Directions for this task: Return exactly the span of lines in the following data that opens with the line containing "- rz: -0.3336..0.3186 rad" and closes with the line containing "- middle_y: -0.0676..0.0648". Include nothing else.

==== Excerpted records ====

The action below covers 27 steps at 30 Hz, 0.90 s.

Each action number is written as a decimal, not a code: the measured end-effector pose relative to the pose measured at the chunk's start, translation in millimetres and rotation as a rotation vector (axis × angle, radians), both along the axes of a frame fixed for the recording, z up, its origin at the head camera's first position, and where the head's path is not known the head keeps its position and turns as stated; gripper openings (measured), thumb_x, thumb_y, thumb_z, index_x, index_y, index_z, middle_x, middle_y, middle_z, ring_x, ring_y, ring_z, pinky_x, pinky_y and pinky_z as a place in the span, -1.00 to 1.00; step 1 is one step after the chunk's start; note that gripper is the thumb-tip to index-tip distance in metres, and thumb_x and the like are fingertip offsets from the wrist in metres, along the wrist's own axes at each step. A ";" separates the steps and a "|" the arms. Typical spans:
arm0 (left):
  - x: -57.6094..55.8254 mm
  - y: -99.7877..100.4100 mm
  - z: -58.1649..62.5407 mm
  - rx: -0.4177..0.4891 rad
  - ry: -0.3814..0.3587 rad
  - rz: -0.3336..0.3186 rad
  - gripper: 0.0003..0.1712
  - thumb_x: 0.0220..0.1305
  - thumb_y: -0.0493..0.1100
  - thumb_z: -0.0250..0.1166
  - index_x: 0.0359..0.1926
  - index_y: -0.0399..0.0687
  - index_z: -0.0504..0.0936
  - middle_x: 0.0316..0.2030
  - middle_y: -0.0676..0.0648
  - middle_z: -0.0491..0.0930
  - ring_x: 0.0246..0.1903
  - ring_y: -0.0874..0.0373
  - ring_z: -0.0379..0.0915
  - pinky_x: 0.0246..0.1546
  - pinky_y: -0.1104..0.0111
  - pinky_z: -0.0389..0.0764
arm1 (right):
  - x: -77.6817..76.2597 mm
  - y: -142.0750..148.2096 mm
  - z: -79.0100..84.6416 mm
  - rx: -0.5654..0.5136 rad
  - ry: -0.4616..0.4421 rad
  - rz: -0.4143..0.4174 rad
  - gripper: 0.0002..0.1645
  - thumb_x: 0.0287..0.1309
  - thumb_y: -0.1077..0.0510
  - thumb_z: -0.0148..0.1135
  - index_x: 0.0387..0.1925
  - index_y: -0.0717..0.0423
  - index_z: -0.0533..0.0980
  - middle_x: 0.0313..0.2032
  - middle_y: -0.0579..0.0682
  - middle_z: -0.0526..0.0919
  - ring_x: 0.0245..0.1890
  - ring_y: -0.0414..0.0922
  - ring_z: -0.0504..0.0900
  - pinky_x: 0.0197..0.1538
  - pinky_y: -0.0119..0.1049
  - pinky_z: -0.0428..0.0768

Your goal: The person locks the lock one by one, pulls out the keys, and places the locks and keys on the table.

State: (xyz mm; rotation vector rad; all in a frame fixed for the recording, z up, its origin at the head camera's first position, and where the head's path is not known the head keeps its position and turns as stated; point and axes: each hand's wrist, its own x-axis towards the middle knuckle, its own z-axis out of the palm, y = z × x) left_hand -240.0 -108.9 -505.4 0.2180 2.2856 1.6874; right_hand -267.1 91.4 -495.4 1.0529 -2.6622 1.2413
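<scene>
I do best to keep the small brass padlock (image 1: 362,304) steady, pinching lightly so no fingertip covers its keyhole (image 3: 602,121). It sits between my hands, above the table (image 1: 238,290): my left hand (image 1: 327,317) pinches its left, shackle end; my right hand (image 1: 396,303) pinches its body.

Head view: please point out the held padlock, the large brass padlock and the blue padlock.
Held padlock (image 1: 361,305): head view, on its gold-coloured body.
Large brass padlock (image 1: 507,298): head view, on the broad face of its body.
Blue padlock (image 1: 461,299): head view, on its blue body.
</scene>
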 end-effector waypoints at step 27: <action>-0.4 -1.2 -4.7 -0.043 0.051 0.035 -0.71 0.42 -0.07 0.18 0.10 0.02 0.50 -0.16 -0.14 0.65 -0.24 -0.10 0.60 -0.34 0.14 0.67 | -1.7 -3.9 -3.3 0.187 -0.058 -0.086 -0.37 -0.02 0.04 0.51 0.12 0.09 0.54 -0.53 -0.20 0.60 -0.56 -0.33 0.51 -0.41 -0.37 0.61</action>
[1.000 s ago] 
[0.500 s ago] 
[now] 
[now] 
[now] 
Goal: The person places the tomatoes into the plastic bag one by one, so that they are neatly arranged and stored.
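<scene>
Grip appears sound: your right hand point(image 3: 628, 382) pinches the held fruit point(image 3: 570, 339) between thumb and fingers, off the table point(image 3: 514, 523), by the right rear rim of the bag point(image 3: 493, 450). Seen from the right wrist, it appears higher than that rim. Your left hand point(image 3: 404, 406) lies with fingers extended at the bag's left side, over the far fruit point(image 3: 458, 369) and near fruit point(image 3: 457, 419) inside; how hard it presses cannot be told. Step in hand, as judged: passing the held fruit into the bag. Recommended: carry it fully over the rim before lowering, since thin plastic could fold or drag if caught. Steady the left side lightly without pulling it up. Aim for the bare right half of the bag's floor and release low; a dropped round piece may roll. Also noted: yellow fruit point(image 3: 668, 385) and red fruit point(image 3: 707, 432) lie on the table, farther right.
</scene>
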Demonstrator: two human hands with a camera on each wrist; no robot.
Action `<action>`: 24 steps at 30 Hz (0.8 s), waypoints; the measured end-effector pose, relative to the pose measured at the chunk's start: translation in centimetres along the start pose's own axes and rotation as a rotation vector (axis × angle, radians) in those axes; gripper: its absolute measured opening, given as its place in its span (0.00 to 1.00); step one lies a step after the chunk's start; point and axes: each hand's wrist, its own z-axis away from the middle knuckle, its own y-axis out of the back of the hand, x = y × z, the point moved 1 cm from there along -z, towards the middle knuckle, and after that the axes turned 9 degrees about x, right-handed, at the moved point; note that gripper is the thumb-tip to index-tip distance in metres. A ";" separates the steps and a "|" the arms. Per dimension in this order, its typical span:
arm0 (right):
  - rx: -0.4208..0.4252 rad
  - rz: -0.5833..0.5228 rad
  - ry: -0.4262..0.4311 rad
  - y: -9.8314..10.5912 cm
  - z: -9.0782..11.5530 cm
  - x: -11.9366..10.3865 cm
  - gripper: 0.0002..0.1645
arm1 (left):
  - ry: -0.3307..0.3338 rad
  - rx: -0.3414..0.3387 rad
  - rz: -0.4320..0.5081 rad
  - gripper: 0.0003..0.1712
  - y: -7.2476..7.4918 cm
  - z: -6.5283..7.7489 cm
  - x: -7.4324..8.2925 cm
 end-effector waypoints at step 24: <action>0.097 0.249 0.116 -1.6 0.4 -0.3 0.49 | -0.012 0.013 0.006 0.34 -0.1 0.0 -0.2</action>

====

Exercise response:
  - rz: -0.3336..0.3186 rad
  - gripper: 0.0003..0.1712
  - thumb_x: 0.0220..0.1305
  - thumb_y: -0.0493..0.1100
  - thumb_z: -0.0250..0.1166
  - index_x: 0.0359..0.1926
  - index_y: -0.0399..0.0687
  - index_z: -0.0504..0.0936
  - middle_x: 0.0316..0.2030
  - middle_y: -0.0676..0.0648

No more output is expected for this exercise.